◆ TASK DESCRIPTION
Quote from the first line below through the line that contains "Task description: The", both included, and leave the pictures out.

◆ DATA SEGMENT

────────

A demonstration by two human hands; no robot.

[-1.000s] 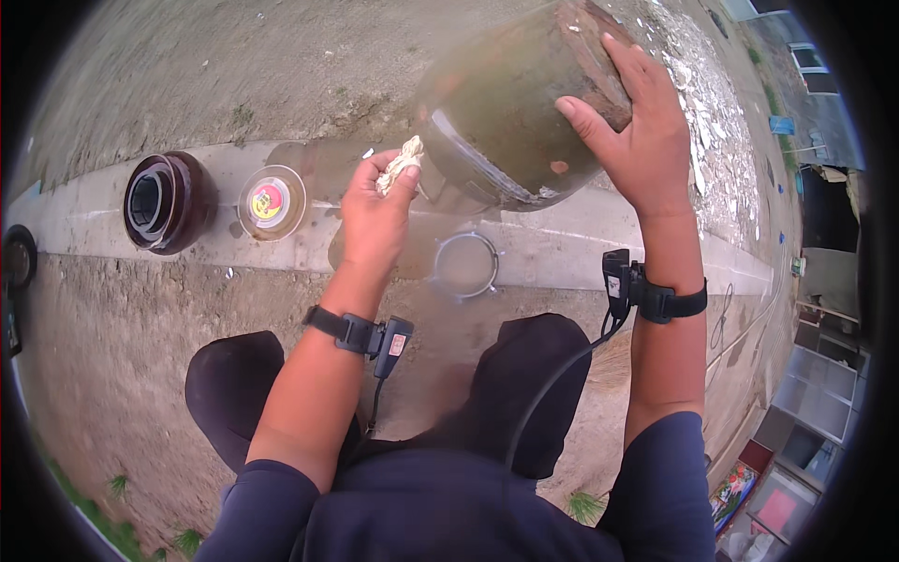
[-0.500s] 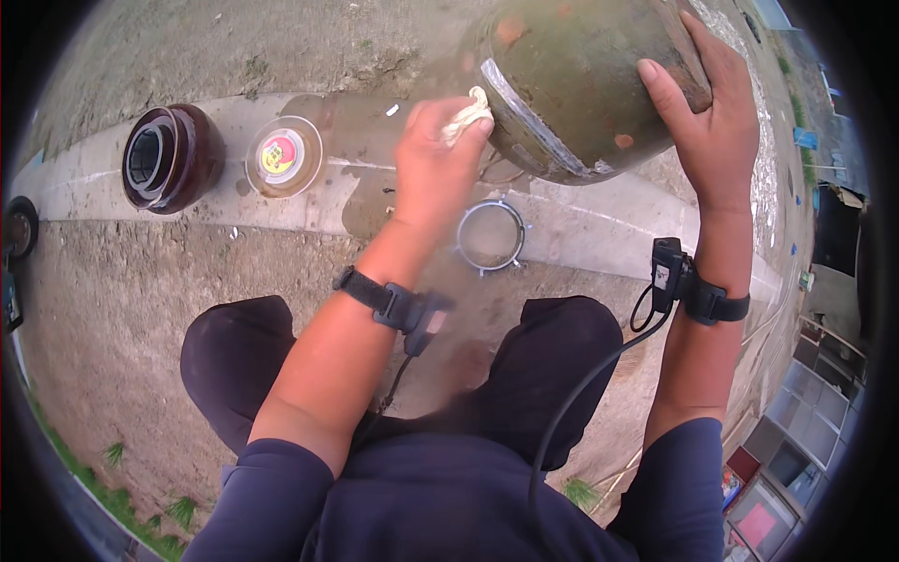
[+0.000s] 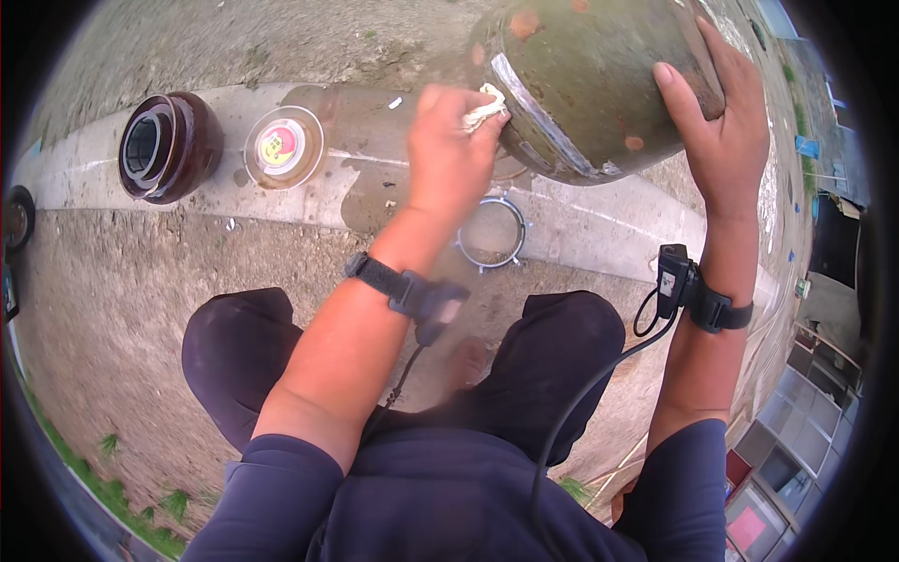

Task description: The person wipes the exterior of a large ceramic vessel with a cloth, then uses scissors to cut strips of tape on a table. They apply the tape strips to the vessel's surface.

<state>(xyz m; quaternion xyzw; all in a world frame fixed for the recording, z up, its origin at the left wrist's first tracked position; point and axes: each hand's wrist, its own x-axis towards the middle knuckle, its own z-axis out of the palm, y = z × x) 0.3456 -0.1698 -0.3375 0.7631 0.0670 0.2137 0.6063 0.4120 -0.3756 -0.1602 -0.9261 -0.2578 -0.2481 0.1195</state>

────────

◆ EXERCISE OUTPUT
A demonstration by two human hands; no robot.

[-1.000s] 
[-0.500s] 
[+0.000s] 

Task description: The person wipes the exterior of a large ceramic vessel with a cloth, then uses scissors to cut strips of tape on a table. They apply the tape strips to the vessel's surface.

With this, the answer is complete.